[INPUT RECORDS Boundary: Start]
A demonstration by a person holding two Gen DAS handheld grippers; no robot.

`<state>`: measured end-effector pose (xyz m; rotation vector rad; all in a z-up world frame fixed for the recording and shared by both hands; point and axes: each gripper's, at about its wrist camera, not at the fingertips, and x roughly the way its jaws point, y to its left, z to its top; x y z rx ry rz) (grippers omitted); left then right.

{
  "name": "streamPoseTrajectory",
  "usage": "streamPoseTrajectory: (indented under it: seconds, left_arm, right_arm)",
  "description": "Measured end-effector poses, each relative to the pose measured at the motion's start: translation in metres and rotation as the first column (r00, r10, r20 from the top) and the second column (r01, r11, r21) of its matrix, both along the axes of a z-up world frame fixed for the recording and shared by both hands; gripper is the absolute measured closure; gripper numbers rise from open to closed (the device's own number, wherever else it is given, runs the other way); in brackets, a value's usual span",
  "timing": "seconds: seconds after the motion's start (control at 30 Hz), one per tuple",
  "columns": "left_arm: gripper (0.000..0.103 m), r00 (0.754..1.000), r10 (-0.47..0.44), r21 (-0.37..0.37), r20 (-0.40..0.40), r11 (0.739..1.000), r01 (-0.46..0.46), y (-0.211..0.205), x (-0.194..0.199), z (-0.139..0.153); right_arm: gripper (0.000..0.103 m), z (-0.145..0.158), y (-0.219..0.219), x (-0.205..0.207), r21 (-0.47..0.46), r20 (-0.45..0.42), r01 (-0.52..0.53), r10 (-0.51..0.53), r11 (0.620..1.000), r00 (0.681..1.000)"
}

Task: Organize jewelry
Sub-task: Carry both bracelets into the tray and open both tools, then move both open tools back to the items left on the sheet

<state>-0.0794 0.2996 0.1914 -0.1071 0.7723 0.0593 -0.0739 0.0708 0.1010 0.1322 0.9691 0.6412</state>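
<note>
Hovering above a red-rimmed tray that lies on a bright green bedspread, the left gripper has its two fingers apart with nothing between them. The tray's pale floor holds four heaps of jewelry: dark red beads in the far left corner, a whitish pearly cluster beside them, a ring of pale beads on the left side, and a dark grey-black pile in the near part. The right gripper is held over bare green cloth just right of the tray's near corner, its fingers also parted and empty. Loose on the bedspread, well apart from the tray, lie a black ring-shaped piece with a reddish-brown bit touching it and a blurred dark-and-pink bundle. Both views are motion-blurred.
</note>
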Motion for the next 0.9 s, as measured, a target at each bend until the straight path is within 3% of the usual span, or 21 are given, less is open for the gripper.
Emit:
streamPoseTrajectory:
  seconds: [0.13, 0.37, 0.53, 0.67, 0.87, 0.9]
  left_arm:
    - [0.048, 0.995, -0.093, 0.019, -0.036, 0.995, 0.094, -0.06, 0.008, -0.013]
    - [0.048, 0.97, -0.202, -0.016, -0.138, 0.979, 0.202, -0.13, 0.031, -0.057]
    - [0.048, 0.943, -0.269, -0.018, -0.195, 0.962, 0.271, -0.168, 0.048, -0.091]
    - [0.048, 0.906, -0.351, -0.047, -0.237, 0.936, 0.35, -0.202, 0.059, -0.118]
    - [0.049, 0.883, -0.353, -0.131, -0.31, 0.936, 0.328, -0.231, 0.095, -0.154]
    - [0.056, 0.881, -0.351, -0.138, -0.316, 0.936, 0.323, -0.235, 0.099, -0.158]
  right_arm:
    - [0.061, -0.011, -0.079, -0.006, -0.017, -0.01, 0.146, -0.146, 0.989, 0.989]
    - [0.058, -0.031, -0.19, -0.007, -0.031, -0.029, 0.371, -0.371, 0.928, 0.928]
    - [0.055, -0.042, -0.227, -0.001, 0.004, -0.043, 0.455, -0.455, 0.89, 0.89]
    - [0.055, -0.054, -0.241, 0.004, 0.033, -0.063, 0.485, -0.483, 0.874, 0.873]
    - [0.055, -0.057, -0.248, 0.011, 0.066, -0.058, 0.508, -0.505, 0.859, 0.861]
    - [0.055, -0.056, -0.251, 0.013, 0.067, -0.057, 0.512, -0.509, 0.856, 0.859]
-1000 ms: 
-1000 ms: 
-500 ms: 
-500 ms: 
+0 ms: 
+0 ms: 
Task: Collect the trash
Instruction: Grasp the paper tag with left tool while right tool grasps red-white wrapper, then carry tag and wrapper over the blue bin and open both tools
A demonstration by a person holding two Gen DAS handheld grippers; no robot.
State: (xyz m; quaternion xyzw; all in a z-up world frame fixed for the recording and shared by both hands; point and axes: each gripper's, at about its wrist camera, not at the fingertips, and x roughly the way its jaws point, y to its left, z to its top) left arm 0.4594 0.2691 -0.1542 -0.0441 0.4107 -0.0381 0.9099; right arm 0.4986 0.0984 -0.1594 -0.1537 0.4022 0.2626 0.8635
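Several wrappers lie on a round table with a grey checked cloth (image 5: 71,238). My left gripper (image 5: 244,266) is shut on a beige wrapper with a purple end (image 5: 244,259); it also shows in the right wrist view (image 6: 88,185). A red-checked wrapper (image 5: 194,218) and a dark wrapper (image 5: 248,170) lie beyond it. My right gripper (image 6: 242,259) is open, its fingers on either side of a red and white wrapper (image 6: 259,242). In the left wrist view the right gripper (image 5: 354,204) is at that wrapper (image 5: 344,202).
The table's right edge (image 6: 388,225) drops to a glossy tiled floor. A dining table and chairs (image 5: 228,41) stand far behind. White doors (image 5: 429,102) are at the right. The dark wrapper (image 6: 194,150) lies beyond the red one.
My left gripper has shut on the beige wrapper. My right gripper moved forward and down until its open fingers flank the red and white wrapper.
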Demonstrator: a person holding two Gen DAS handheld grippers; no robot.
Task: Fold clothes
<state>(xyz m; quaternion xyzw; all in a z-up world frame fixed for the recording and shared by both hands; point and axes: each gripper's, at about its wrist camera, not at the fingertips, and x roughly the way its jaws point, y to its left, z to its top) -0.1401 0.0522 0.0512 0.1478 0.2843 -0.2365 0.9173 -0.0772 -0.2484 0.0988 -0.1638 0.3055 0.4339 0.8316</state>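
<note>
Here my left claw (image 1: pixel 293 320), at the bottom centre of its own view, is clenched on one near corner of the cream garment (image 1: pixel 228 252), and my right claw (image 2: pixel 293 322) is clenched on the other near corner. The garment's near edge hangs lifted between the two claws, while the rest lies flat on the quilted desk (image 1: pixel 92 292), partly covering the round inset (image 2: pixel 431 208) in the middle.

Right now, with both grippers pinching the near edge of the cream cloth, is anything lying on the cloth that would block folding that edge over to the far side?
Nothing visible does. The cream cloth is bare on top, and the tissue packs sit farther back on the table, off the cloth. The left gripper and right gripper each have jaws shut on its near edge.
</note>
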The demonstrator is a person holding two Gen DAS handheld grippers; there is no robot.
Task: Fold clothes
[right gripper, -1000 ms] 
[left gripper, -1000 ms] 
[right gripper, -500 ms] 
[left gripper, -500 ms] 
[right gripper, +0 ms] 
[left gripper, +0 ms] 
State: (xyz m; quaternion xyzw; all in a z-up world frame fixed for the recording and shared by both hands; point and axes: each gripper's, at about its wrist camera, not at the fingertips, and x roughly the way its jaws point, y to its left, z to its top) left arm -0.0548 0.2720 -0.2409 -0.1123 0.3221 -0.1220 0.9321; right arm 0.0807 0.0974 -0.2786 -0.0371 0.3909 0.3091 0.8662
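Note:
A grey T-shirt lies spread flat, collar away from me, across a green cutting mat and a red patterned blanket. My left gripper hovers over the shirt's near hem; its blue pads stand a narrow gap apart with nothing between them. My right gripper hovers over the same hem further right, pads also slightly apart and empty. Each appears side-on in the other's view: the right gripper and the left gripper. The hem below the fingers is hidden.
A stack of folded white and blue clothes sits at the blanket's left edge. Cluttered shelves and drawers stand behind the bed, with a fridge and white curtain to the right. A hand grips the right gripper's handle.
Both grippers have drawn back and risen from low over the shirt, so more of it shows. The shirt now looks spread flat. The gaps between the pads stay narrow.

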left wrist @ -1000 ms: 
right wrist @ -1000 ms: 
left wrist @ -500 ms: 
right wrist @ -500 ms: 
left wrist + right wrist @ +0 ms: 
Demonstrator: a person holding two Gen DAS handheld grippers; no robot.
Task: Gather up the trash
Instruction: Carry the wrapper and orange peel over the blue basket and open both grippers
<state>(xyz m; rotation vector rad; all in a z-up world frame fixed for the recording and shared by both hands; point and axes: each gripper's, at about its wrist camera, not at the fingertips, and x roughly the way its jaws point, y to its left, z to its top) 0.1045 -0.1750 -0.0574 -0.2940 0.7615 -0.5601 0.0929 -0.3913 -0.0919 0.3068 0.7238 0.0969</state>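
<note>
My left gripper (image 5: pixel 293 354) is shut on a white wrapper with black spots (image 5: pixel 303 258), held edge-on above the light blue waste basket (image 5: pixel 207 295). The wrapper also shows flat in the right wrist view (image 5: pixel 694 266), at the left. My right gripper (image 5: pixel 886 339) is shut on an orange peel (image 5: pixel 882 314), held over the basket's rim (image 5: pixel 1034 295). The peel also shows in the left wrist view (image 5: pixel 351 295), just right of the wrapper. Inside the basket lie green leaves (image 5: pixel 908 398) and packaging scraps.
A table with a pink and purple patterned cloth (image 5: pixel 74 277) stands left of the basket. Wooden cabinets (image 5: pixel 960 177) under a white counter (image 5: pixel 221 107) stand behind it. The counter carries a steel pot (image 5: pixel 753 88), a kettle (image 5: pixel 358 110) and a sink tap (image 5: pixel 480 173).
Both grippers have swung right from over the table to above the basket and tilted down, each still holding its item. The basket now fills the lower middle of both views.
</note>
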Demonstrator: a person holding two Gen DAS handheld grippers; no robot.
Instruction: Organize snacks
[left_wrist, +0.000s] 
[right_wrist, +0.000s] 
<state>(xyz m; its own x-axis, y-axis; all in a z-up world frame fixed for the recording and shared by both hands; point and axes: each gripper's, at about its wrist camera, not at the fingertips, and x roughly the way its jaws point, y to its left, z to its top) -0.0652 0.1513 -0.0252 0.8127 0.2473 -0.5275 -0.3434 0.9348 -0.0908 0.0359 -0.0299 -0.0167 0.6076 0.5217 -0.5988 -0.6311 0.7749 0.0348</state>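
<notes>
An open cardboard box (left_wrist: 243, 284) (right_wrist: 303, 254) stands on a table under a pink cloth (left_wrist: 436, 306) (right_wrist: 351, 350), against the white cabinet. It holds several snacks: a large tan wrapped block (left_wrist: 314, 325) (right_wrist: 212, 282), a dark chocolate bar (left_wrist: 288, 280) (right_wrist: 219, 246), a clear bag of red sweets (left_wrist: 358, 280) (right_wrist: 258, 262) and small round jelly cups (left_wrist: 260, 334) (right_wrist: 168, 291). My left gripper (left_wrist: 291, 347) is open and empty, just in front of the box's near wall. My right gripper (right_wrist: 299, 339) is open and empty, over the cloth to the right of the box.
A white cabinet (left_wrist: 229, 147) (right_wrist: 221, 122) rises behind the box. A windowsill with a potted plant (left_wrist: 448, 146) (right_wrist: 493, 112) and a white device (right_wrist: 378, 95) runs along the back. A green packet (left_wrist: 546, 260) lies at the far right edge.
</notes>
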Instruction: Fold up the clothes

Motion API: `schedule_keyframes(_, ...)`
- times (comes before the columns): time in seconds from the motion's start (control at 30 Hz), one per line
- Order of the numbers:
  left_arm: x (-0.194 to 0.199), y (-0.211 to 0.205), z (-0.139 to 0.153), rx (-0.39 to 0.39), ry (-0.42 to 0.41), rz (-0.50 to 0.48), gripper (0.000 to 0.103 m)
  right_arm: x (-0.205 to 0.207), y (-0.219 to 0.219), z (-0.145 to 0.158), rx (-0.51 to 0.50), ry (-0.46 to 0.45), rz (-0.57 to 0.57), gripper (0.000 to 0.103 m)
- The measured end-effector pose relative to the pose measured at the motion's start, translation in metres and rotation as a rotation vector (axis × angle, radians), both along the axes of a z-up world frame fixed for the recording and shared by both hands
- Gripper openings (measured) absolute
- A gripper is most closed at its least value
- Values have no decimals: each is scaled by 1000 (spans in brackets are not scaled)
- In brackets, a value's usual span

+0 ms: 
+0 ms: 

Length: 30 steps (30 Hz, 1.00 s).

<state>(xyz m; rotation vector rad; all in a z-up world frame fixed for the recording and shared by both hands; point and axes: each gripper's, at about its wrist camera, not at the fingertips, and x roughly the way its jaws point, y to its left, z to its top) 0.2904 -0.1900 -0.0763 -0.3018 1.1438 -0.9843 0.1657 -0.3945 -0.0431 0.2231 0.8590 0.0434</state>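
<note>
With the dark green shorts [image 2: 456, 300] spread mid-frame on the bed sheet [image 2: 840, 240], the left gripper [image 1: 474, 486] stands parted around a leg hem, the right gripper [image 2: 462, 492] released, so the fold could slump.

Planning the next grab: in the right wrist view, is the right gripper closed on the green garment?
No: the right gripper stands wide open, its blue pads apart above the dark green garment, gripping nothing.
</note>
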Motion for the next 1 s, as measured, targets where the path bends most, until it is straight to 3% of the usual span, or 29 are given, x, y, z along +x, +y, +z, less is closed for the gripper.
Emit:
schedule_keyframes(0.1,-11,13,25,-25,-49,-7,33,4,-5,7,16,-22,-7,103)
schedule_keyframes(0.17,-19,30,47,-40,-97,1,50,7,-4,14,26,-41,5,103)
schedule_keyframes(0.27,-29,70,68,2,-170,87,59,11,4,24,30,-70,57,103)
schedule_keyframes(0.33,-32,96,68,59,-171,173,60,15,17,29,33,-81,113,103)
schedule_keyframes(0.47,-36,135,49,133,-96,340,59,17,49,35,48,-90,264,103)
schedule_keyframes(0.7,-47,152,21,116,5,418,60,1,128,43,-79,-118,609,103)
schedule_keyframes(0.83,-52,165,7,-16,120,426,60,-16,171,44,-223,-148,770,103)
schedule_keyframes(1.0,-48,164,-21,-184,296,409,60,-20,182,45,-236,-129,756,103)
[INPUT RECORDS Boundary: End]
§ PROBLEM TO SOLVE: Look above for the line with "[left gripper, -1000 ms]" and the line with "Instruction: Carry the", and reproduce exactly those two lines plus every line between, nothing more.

§ EXERCISE RESPONSE:
[left gripper, -1000 ms] 
[right gripper, -500 ms] 
[left gripper, -500 ms] 
[right gripper, +0 ms] 
[left gripper, +0 ms] 
State: (xyz m; quaternion xyzw; all in a z-up world frame fixed for the recording and shared by both hands; point and axes: each gripper's, at about its wrist camera, not at the fingertips, and x roughly the way its jaws point, y to its left, z to its top) left arm -0.0548 0.2720 -0.2409 -0.1123 0.3221 -0.1220 0.9321; right arm 0.0807 0.0974 -0.2786 -0.0371 0.3909 0.3091 0.8662
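Note:
A grey T-shirt lies spread flat, collar away from me, across a green cutting mat and a red patterned blanket. My left gripper hovers over the shirt's near hem; its blue pads stand a narrow gap apart with nothing between them. My right gripper hovers over the same hem further right, pads also slightly apart and empty. Each appears side-on in the other's view: the right gripper and the left gripper. The hem below the fingers is hidden.
A stack of folded white and blue clothes sits at the blanket's left edge. Cluttered shelves and drawers stand behind the bed, with a fridge and white curtain to the right. A hand grips the right gripper's handle.
Both grippers have drawn back and risen from low over the shirt, so more of it shows. The shirt now looks spread flat. The gaps between the pads stay narrow.
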
left wrist @ -1000 ms: 
right wrist @ -1000 ms: 
left wrist @ -500 ms: 
right wrist @ -500 ms: 
left wrist + right wrist @ +0 ms: 
Demonstrator: a person holding two Gen DAS handheld grippers; no robot.
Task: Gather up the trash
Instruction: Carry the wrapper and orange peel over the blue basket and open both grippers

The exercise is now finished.